COVID-19 has impacted many of us in multiple ways. The sudden scenario of remote working during this lockdown period has brought multiple challenges. The fragmented remote access infrastructures are very much evident now as they are only designed for 20% of an organizations workforce.
The risks get worse due to adversaries who see this as an opportunity to steal more data and other commodities. It is an opportune time for malicious cyber attackers to exploit any gaps in our control.
Here is the key cyber threats emerging as a result of COVID-19.
VPN allowing unnecessary access
VPNs, by nature, allows an employee full access to resources once they have authenticated by the network. This may be ok when they are within the confines of an office environment, but may not be the case if they are working remotely.
In general, 80% of employees will only need access to 20% of the infrastructure and applications.
Increased risk from phishing and ransomware attacks on endpoints, servers and backup infrastructure
The volume of phishing attacks related to COVID-19 is increasing. Attackers use interest in, and concern about, COVID-19 as a means to trick users into clicking on malicious links or downloading malicious apps that are used to spread ransomware, harvest credentials, and so on.
Attacks on endpoints
As more endpoints make it out into the open as a result of growing BYOD (Bring Your Own Device) and mobility, attackers increasingly target them to exploit endpoint vulnerabilities and use them as a conduit to get a foothold into corporate environments.

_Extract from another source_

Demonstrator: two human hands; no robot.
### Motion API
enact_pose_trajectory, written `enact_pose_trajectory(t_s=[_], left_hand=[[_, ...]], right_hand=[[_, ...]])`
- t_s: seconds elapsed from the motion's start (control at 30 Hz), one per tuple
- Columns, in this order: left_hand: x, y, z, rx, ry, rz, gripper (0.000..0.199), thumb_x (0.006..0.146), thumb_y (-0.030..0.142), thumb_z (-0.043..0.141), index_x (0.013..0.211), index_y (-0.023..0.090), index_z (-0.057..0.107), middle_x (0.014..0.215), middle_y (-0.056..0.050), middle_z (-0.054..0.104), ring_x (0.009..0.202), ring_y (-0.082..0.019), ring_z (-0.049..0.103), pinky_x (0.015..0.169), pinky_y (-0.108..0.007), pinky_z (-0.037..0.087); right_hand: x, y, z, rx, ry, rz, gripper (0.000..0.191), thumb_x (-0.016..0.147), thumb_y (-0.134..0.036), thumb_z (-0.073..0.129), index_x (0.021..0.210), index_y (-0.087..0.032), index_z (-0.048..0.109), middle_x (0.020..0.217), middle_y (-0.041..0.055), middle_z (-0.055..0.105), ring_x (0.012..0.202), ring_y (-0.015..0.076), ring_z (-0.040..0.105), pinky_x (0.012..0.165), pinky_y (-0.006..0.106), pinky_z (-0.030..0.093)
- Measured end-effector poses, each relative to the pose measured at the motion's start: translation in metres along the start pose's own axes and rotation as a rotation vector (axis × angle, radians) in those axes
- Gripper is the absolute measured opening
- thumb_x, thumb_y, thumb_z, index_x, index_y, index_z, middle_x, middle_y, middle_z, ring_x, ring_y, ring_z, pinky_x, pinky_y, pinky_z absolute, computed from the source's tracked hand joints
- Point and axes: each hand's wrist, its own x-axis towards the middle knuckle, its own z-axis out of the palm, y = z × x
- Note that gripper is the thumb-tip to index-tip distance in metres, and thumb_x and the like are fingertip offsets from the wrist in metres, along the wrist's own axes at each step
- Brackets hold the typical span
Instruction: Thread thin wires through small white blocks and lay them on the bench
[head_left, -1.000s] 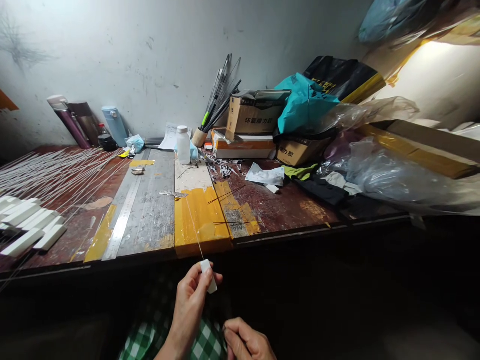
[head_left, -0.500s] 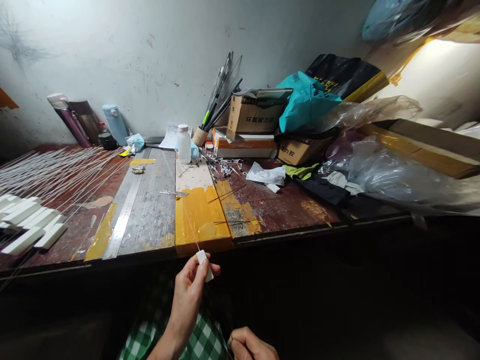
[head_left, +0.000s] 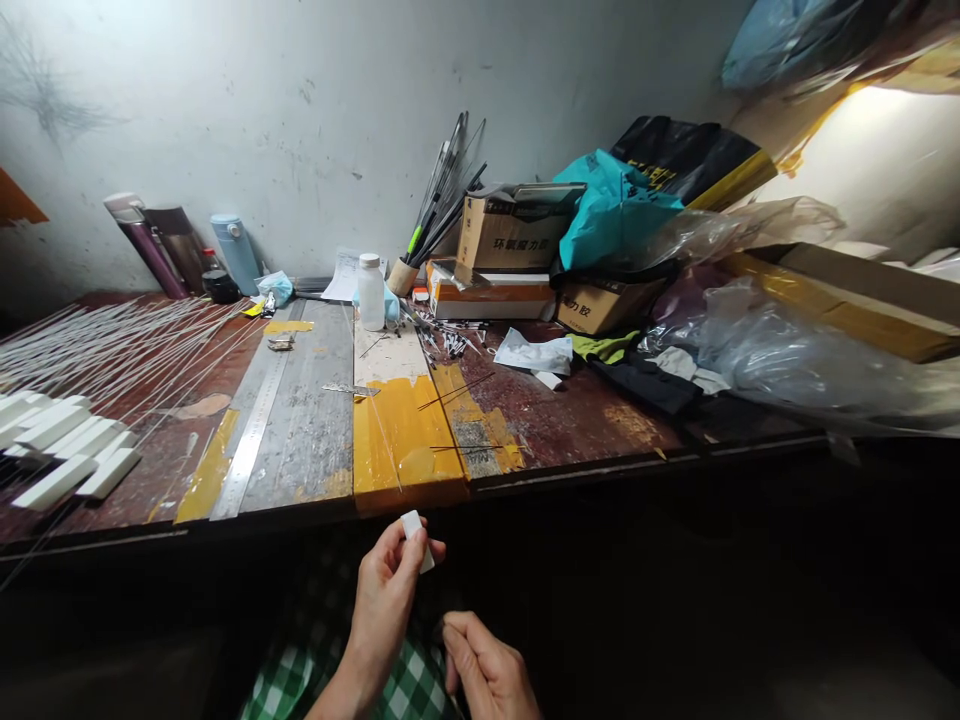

The big issue is that many organizations have been forced to allow BYOD due to not having sufficient laptops available to rapidly move their workforce to a remote working environment. It’s these BYOD devices that are of particular concern, as they may not have the same controls in place as corporate endpoints.
Man in the Middle attacks
As users increasingly work from home, their communication channels become targets. Attackers seek to intercept communications, such as via a compromised wireless access point, in order to steal critical data such as passwords.
Vulnerabilities at vendors and third parties
Your vendors and third parties are likely to be facing the same issues as you are. Ensure that your vendors and third parties have the necessary controls in place so as not to put themselves and your organization at risk.
Denial of Service attacks and hiding malicious traffic with legitimate external traffic
Attackers can also use the increased external traffic coming into organizations as an opportunity to overwhelm your external and web infrastructure via a Denial of Service attack or hide malicious traffic amongst the increased legitimate external traffic to evade detection.
This malicious traffic could be as a result of compromised endpoints or stolen credentials, which can easily go, undetected due to the rapid change to a remote working environment.
Inadequate Business Continuity Plan (BCP) and Disaster Recovery Plan (DRP) measures
Unfortunately, a lot of organizations were unprepared for how fast COVID-19 came into play. As a result, many organizations scrambled to rapidly rollout remote working facilities. Unfortunately, this means that many put cybersecurity requirements as a secondary concern, providing opportunities for attackers to exploit potential control gaps.